Medal of Freedom: US President 'Give Em Hell' Harry Truman signs an order creating the award.
United Nations: Nicaragua becomes the first nation to formally accept the Charter.
Cold War: Operation Overcast begins in Europe, moving Austrian and German scientists and their equipment to the United States. It is later given an equally inane name: Operation Paperclip.
1946 Pogrom: Poland: Forty-two Jews are killed in Kielce, Poland, in a pogrom staged by the Soviets to pressure Jews to leave Poland and to discredit Polish opposition to Soviet takeover. In the immediate postwar period, Soviet terror and chaos will claim 300,000 lives including 1,500 Jews. (THP)
1947 Spandau Prison: From Spandau: The Secret Diaries, by Albert Speer:
Raeder tells me I have a fortunate disposition; I am adjusting to imprisonment more easily than all the others. Even now, he says, after two years I still give the impression of being half-way balanced, which is more than can be said for many of the others. (Speer II)

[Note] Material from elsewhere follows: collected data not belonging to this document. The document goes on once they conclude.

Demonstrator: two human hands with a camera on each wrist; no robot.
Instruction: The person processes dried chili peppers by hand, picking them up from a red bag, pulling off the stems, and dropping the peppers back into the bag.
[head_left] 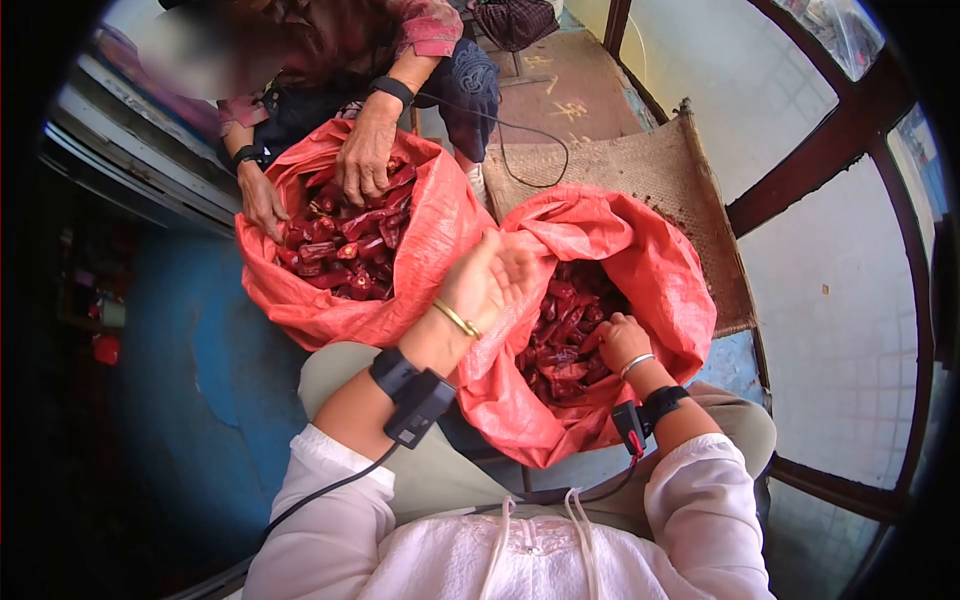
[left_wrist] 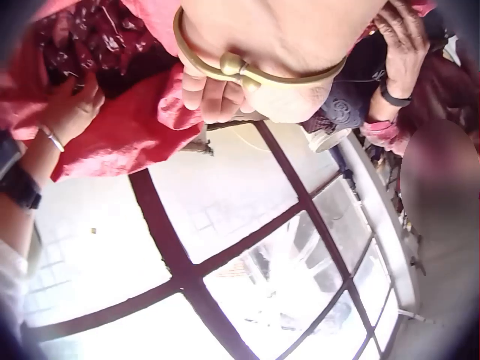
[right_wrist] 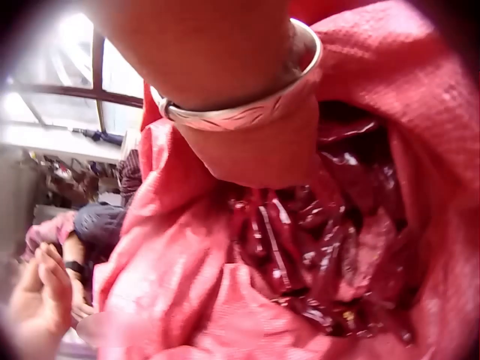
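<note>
Dried red chili peppers (head_left: 560, 335) lie heaped inside a red woven plastic sack (head_left: 665, 250) with a rolled-down rim, between the wearer's knees. My right hand (head_left: 622, 342), with a silver bracelet, reaches into this sack. Its fingers bend down at the peppers; I cannot tell whether they pinch one. In the right wrist view the wrist hides the fingers above the glossy peppers (right_wrist: 285, 247). My left hand (head_left: 495, 275), with a gold bangle, is held palm up over the sack's left rim, fingers loosely extended and holding nothing.
Opposite, another person's hands (head_left: 368, 155) work in a second red sack (head_left: 450, 215) of chili peppers. A woven mat (head_left: 640, 165) lies behind the near sack. Framed window panes (head_left: 830, 280) stand at the right. A black cable (head_left: 567, 150) loops over the mat.
</note>
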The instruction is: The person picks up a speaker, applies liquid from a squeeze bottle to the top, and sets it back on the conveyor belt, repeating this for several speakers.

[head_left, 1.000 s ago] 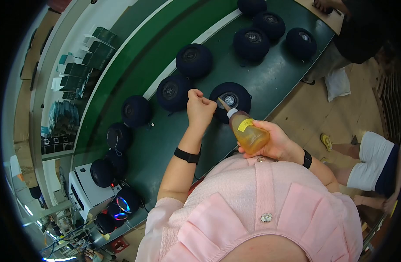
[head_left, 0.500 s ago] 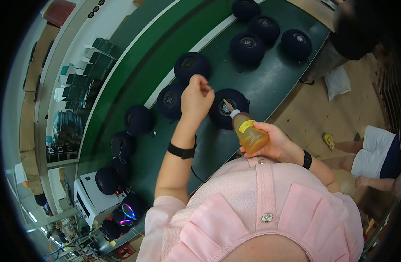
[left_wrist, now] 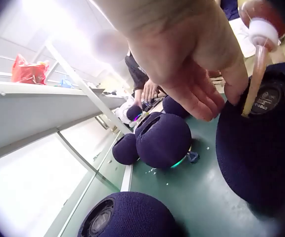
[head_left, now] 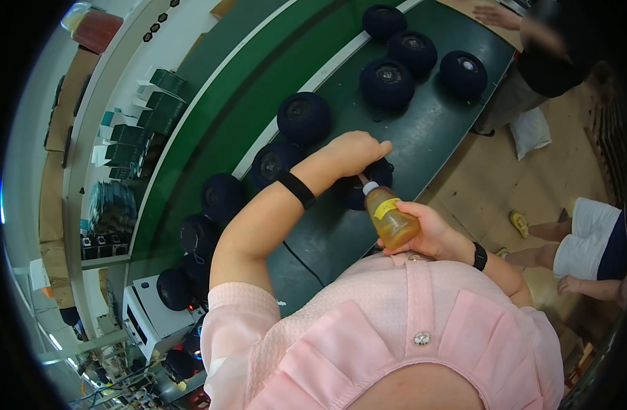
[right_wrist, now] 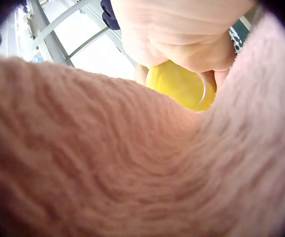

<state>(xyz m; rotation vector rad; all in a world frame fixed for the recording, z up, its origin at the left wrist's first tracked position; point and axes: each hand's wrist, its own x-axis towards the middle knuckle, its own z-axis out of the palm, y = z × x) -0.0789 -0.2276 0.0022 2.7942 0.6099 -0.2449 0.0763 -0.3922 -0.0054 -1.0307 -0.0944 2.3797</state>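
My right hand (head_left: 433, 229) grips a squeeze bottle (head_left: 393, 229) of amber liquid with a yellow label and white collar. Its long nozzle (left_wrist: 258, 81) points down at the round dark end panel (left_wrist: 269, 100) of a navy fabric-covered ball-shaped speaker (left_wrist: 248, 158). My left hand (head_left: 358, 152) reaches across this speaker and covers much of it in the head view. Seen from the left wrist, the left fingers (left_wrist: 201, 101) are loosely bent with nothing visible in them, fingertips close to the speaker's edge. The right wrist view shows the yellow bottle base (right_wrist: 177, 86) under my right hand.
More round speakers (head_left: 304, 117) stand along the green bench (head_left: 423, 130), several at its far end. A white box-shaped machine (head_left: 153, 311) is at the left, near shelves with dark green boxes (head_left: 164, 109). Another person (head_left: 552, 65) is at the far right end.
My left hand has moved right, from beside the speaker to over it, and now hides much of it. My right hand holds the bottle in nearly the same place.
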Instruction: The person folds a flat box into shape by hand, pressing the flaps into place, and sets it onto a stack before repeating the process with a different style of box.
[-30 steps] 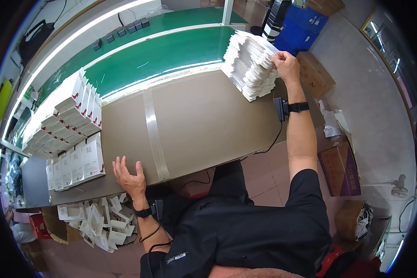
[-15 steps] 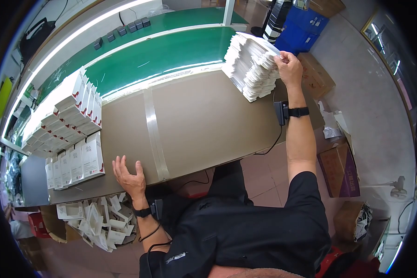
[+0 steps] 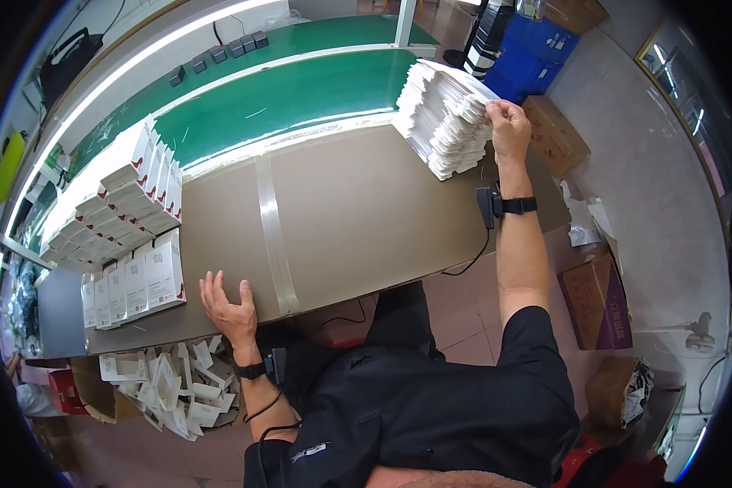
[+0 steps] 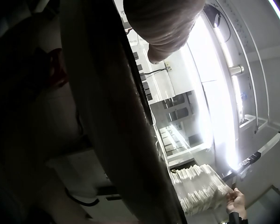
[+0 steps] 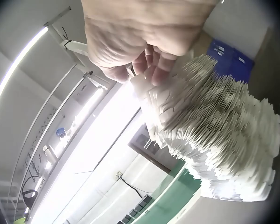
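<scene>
Since 1 second ago the right hand (image 3: 508, 122) has slid slightly nearer along the stack of flat card blanks (image 3: 441, 114) at the desk's (image 3: 358, 211) far right, its fingers pinching the top sheets' edge. Left hand (image 3: 229, 307) lies spread on the near edge. Those blanks look light, bendy and slippery, best pinched by their right-edge tabs.

Hands: I am counting two, the left hand (image 3: 234, 313) and the right hand (image 3: 508, 122).
Stacks: I am seeing one stack (image 3: 439, 114) of white blanks.
Blocks: I am counting six dark blocks (image 3: 217, 54) on the green belt (image 3: 301, 89).
Boxes: I am counting five boxes (image 3: 138, 285) in the front row; those behind are crowding too tightly to count.
Wristbands: I am seeing two wristbands (image 3: 252, 372).
</scene>
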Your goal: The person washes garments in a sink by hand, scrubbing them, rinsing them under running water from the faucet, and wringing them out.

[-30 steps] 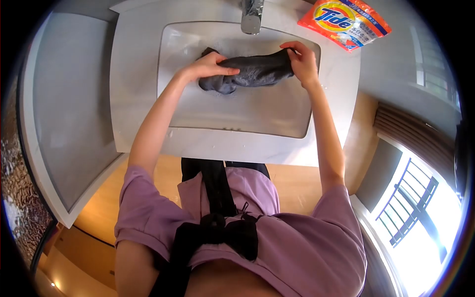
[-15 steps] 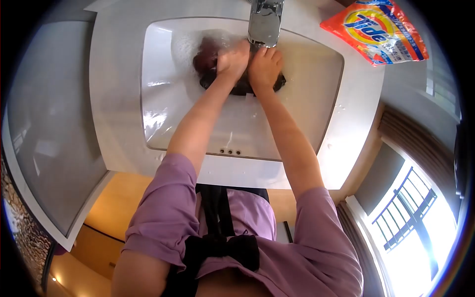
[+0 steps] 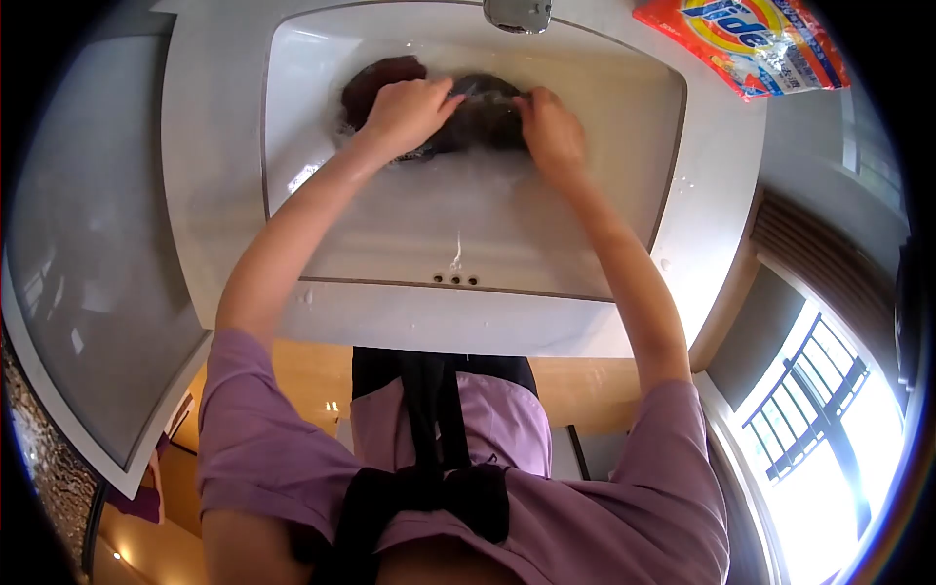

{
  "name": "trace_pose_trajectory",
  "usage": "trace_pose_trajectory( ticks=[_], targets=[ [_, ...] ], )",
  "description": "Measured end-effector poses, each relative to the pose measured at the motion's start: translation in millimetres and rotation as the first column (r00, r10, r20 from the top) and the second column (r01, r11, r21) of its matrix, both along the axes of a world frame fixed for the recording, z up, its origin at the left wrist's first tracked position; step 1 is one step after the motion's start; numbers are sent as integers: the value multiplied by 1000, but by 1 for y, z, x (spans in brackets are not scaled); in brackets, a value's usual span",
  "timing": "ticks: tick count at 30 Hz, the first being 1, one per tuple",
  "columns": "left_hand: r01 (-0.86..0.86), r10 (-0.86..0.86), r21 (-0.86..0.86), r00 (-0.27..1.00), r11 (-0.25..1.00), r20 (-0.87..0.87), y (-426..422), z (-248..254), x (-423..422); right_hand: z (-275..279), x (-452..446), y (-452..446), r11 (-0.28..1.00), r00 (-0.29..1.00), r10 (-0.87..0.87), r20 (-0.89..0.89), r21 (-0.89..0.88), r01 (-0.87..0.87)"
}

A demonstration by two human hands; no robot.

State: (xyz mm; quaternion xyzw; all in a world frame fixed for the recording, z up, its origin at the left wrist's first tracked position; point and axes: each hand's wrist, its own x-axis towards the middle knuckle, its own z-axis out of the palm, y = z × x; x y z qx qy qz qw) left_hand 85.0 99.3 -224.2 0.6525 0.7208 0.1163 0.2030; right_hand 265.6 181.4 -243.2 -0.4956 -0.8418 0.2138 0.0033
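Observation:
A wet black cloth [image 3: 483,127] lies in the cloudy water of the white sink [image 3: 624,146], its upper edge drawn out between my two hands. My left hand [image 3: 411,112] is closed on the left end of that edge, thumb and fingers pinched. On the right, my right hand [image 3: 554,132] pinches the other end. Beside my left hand, a dark reddish-brown piece of fabric [image 3: 378,86] rises from the water. Whether it is one piece with the black cloth, I cannot tell. The lower part of the cloth is hidden under the water.
The chrome faucet [image 3: 518,14] hangs over the sink's back edge. An orange Tide detergent bag [image 3: 746,44] lies on the counter at the back right. Several small overflow holes [image 3: 455,280] sit in the near sink wall. A window [image 3: 819,419] is at the lower right.
My hands were close together under the faucet, on the bunched cloth. Now they are farther apart and nearer me, with the black cloth spread between them. The view has shifted too.

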Motion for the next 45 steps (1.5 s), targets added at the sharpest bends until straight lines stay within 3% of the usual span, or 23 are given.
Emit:
trace_pose_trajectory(
  ticks=[3,5,7,10,12,15,19,22,24,25,27,29,31,33,35,36,37,39,40,41,42,43,45],
  targets=[
    [-153,169,-149,981,977,98,-2,10,-1,9,2,-2,948,955,-243,-169,-249,198],
    [-456,455,111,890,883,34,-1,-3,21,-6,-10,-14,975,908,-178,-380,58,216],
    [-388,442,422,897,819,-33,4,-22,36,-13,-29,-26,931,959,-138,-247,298,211],
    [-157,286,370,902,915,-324,4,-35,43,-27,-39,-25,902,994,-69,-87,420,100],
    [-151,258,302,898,941,-355,9,-45,45,-34,-39,-21,893,997,-41,68,450,6],
    [-187,218,114,881,976,-419,24,-50,40,-47,-38,-10,880,996,63,58,468,-83],
    [-309,288,-92,939,947,-186,46,-50,35,-40,-58,5,972,998,-51,35,229,42],
    [-245,259,85,908,966,-330,38,-66,34,-38,-61,5,995,992,-96,88,14,95],
    [-61,205,390,918,919,-339,31,-70,27,-29,-55,5,995,996,-74,50,64,70],
    [-65,208,390,918,918,-337,25,-58,25,-23,-49,3,994,998,-54,27,101,51],
    [-18,22,112,999,994,-38,10,-27,16,-13,-32,0,999,999,-15,-47,32,17],
    [123,-122,-21,992,992,40,-2,-4,3,6,-18,-1,1000,992,5,-126,-26,-9],
    [140,-123,-129,984,982,130,-11,17,-1,32,-19,6,913,963,243,119,-363,-186],
    [160,-122,-246,979,956,166,-14,30,-5,50,-21,9,888,965,221,141,-438,-139],
    [52,137,-283,781,958,609,-20,27,-12,54,-14,21,612,999,35,28,-791,1],
    [-33,276,-308,543,951,793,-23,31,-11,54,-7,18,545,978,-167,-128,-838,-17],
    [-213,447,-397,317,893,836,-28,45,-7,56,-3,21,548,978,-165,-131,-837,-19],
    [-366,428,-454,-153,813,891,-33,30,-7,68,4,23,386,715,-631,-302,-921,-49],
    [-339,444,-459,-126,821,887,-29,33,-1,80,3,22,386,715,-631,-300,-922,-46],
    [-372,434,-397,18,839,901,-24,36,8,95,3,21,562,745,-566,-353,-826,35],
    [-430,413,-276,267,860,871,-23,29,14,102,1,18,713,779,-492,-389,-693,104],
    [-453,383,-142,503,880,775,-21,16,18,99,1,16,711,778,-494,-389,-696,103],
    [-539,404,-144,403,830,821,-12,-4,32,91,-3,15,960,701,-209,-681,-281,13]
  ],
)
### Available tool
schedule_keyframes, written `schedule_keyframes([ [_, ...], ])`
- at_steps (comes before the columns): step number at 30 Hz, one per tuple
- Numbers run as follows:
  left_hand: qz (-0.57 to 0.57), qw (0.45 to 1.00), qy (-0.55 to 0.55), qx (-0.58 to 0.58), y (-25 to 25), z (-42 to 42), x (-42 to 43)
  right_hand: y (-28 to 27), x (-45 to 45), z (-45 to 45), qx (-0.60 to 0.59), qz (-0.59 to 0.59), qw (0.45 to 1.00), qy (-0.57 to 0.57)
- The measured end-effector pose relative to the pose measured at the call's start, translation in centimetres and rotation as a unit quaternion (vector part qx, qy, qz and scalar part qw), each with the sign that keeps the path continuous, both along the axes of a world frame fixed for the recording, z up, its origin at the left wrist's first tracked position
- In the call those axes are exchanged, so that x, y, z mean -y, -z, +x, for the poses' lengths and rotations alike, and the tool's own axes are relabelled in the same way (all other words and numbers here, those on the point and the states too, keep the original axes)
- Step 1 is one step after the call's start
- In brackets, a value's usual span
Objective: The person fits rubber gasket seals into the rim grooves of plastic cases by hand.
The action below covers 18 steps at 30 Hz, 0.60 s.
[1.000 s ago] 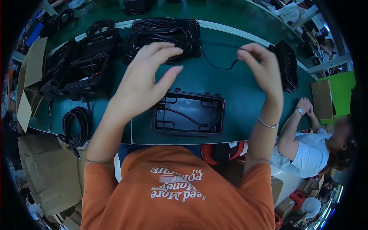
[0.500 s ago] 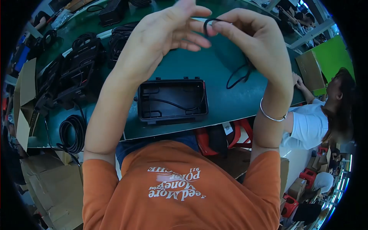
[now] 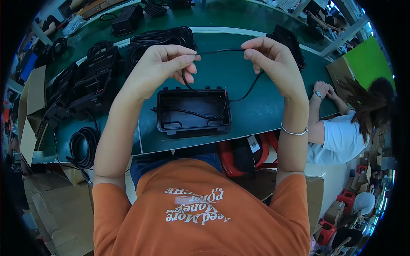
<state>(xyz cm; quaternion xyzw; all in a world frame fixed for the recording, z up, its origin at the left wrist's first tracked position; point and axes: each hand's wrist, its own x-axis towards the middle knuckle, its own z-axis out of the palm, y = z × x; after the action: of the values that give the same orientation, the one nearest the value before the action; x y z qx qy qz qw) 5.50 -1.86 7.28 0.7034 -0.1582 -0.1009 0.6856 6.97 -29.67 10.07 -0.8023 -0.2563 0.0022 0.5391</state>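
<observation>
A thin black cable (image 3: 220, 51) is stretched between my two hands above the table, and the rest of it loops down toward the box. My left hand (image 3: 164, 66) pinches one end of the span between thumb and fingers. On the other side, my right hand (image 3: 273, 59) pinches it too, a metal bangle around that wrist. Below them an open black plastic box (image 3: 194, 129) sits at the table's near edge. Inside it runs a black cable (image 3: 190, 112), which leaves through the left wall. Whether both cables are one piece I cannot tell.
Several black boxes (image 3: 92, 81) and a bundle of cables (image 3: 160, 37) lie at the left and back of the green table (image 3: 252, 115). A coiled cable (image 3: 83, 147) rests near the left edge. A co-worker (image 3: 341, 132) sits at the right, hands on the table.
My hands have come down and moved apart, drawing the cable out between them. My left hand has gone from spread fingers to a pinch. The co-worker's hands have come together.
</observation>
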Motion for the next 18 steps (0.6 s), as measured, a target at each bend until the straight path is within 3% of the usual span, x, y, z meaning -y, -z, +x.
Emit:
schedule_keyframes([
  [2, -0.021, 1.0, 0.012, -0.008, 0.5, 0.1, 0.1, 0.1, -0.5, -0.2, -0.03, 0.049, 0.998, 0.027],
  [10, -0.063, 0.997, 0.041, -0.035, 0.5, -0.5, 1.1, -0.2, -2.0, -0.9, -0.042, 0.049, 0.997, 0.047],
  [13, -0.06, 0.998, 0.01, 0.002, -0.5, -1.1, 2.5, -0.7, -2.7, -1.3, -0.036, 0.027, 0.999, 0.031],
  [15, 0.008, 0.995, -0.004, 0.097, -1.2, -1.8, 3.2, -0.6, -3.0, -1.4, -0.038, 0.003, 0.999, 0.025],
  [18, 0.043, 0.984, -0.02, 0.17, -2.4, -2.1, 3.3, -0.5, -3.2, -1.7, 0.007, 0.041, 0.997, -0.063],
])
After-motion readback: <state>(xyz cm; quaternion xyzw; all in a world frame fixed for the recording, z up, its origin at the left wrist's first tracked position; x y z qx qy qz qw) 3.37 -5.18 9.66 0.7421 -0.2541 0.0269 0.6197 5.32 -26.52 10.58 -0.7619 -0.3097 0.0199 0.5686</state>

1963 Cold War: US policymakers express optimism:
In the light of a deepening ideological rift between the Soviet Union and China, U.S. officials express their belief that Russian leader Nikita Khrushchev will seek closer relations with the United States. Unfortunately, the optimism was somewhat misplaced. Although China and the Soviet Union announced a serious split in mid-July 1963, Khrushchev's days in office were numbered.